→ **SUPPLIED DATA**:

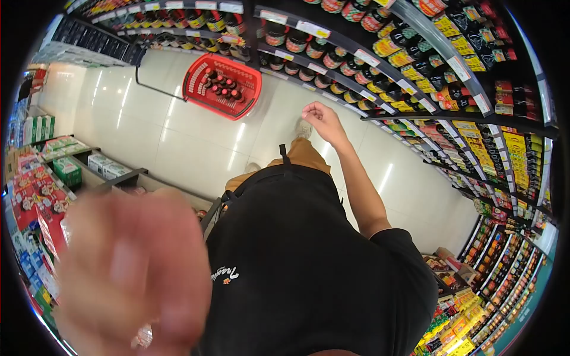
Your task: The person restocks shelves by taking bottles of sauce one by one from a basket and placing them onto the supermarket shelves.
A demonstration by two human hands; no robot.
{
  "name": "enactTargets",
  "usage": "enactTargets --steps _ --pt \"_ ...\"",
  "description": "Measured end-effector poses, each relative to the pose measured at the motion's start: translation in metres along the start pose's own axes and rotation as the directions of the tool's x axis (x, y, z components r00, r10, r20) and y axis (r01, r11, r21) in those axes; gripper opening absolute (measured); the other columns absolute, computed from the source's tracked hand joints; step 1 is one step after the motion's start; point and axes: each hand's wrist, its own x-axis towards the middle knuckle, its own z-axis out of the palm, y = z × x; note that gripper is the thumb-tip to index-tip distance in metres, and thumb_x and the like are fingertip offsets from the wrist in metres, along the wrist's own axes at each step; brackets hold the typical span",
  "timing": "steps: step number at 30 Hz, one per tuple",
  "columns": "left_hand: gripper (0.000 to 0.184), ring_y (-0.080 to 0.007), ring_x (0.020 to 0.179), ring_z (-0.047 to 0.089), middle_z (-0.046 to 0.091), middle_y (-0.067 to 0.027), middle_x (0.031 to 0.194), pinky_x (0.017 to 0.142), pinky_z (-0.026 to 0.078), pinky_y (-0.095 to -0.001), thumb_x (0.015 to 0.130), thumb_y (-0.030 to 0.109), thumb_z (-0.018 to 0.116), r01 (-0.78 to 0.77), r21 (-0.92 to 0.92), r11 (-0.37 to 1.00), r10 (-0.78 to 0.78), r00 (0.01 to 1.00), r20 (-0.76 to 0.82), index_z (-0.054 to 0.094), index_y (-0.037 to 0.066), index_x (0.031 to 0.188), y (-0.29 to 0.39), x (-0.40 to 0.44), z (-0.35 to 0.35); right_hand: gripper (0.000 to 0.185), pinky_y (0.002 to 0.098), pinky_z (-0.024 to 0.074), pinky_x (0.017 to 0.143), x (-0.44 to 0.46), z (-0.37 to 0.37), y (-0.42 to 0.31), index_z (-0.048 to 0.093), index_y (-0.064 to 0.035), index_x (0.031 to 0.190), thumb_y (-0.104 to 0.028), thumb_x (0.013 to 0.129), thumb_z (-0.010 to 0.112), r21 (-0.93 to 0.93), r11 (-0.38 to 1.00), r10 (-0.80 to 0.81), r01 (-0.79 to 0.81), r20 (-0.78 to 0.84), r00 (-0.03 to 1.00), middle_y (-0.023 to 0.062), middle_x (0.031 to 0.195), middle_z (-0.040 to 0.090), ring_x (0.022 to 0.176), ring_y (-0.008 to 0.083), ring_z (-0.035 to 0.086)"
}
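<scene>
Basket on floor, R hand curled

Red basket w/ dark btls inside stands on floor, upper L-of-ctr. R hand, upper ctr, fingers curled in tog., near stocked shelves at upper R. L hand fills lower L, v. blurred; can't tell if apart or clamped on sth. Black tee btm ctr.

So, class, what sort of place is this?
Most likely a supermarket aisle: long dark shelves of packaged goods, white rectangular price labels along their edges, and a red plastic basket holding red-capped bottles.
</scene>
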Motion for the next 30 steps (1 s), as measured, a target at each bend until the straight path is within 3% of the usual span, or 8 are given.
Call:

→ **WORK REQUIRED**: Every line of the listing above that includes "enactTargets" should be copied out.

→ **SOLUTION TO THE EXERCISE**:
  "name": "enactTargets",
  "usage": "enactTargets --steps _ --pt \"_ ...\"",

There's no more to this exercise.